Si potrà dire che almeno per i consumatori l’apertura dei negozi a Pasqua e nelle domeniche è un’opportunità. Anche se, a cercare il pelo nell’uovo, ormai in moltissimi casi la “settimana corta” consente di fare acquisti, volendo, anche il sabato… Ma in realtà il problema non è quello del tempo materiale in cui fare shopping, bensì il valore simbolico che questo ha assunto nella nostra società. Ormai per molte famigliole il modo migliore di celebrare la domenica e le altre festività non è più di andare a messa, o di fare una gita in campagna, come si usava una volta, ma di recarsi in un centro commerciale dove trascorrere la giornata, trovandovi ognuno – papà e mamma per un verso, i figli per l’altro – qualcosa che solletichi il desiderio e che si possa consumare o comprare. Al punto che in alcune diocesi italiane si è ritenuto opportuno celebrare là anche la messa domenicale… Salvo a chiedersi se, ridotta a un consumo tra gli altri, anche l’esperienza cristiana non rischi di essere solo una ciliegina sulla torta dell’unica vera religione dominante, quella del consumismo.
Molto più del tentativo di rimuovere i crocifissi dai luoghi pubblici, è questa forse la minaccia più reale che la secolarizzazione sta producendo nei confronti della fede. Perché essa, per non ridursi a una pratica esteriore, ha bisogno di tempi di “riposo dell’anima”, di calma, di silenzio, di riflessione. Ma, al di là dell’essere o no credenti, tutti gli esseri umani hanno diritto a questo spazio interiore, necessario per conservare e sviluppare la propria umanità in una società dominata da ritmi frenetici e stressanti. Tutta la settimana ne è segnata, con la sola possibile oasi di pace rappresentata dalla festa. Necessaria, non solo per ritemprare le forze del singolo (per questo potrebbe bastare anche il tempo libero garantito in altri giorni), ma per vivere in famiglia, con amici, con la comunità tutta, una condivisione di valori umani, religiosi e civili che danno senso al proprio lavoro negli altri sei giorni.

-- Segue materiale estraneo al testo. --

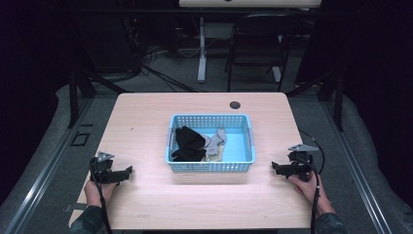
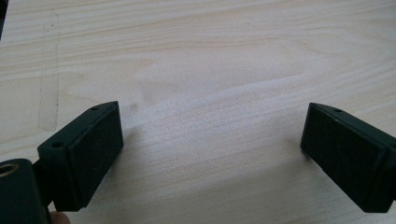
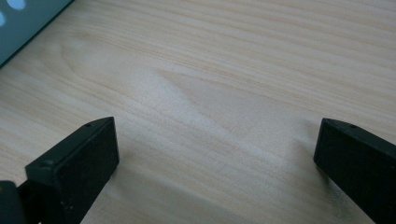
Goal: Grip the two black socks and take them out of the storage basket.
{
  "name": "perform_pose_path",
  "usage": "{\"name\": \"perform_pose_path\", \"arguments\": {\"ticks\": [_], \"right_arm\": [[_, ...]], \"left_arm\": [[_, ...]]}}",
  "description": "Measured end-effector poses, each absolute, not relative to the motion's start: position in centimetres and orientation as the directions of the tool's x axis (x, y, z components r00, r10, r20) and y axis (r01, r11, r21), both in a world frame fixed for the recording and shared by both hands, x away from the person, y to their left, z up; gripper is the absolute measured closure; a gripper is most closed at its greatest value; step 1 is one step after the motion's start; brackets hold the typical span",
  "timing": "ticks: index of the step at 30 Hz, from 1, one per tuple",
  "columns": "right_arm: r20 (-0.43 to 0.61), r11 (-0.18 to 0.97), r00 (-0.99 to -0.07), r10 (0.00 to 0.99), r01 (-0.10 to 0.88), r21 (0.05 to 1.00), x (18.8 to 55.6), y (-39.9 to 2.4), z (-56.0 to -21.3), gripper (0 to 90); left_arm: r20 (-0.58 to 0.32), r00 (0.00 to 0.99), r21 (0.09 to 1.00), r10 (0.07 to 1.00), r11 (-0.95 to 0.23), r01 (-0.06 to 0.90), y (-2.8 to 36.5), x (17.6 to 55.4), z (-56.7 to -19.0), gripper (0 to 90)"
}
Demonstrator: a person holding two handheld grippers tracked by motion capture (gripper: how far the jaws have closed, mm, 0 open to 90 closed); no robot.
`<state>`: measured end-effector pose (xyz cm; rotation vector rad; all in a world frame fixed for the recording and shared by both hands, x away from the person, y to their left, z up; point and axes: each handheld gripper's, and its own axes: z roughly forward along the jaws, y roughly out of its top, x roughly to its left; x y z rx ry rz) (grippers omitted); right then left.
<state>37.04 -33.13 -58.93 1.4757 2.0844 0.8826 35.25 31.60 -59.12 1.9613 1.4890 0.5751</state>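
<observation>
A light blue plastic basket [image 1: 211, 167] stands in the middle of the wooden table [image 1: 146, 122]. Inside it lie a black garment [image 1: 187, 143] at the left and a grey and beige cloth [image 1: 215, 144] beside it. My left gripper [image 1: 127, 171] rests on the table left of the basket, held by a hand, open with bare wood between its jaws [image 2: 212, 135]. My right gripper [image 1: 274, 168] rests right of the basket, also open over bare wood [image 3: 217, 144]. A corner of the basket [image 3: 23, 23] appears at the upper left of the right gripper view.
A round cable hole [image 1: 235, 105] sits near the table's far edge. Behind the table stand a dark chair [image 1: 258, 46] and a white desk leg [image 1: 201, 48]. Cables trail from both grippers towards the front edge.
</observation>
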Motion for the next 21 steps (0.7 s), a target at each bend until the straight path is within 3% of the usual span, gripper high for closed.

La richiesta di chiusura degli esercizi commerciali nei giorni festivi – con le dovute eccezioni, studiate caso per caso, là dove siano in gioco dei servizi necessari – esprime questa esigenza. A molti essa apparirà meno reale di un possibile aumento di mezzo punto del nostro Pil. E non c’è da stupirsene, perché il mercato neo-capitalistico ci sta plasmando secondo le sue logiche. Ma proprio da questa dolorosa constatazione può uscire rafforzato il grido di protesta di quanti ancora hanno la lucidità e il coraggio di ribellarsi. Forse l’ultimo atto che ci rimane di vera libertà.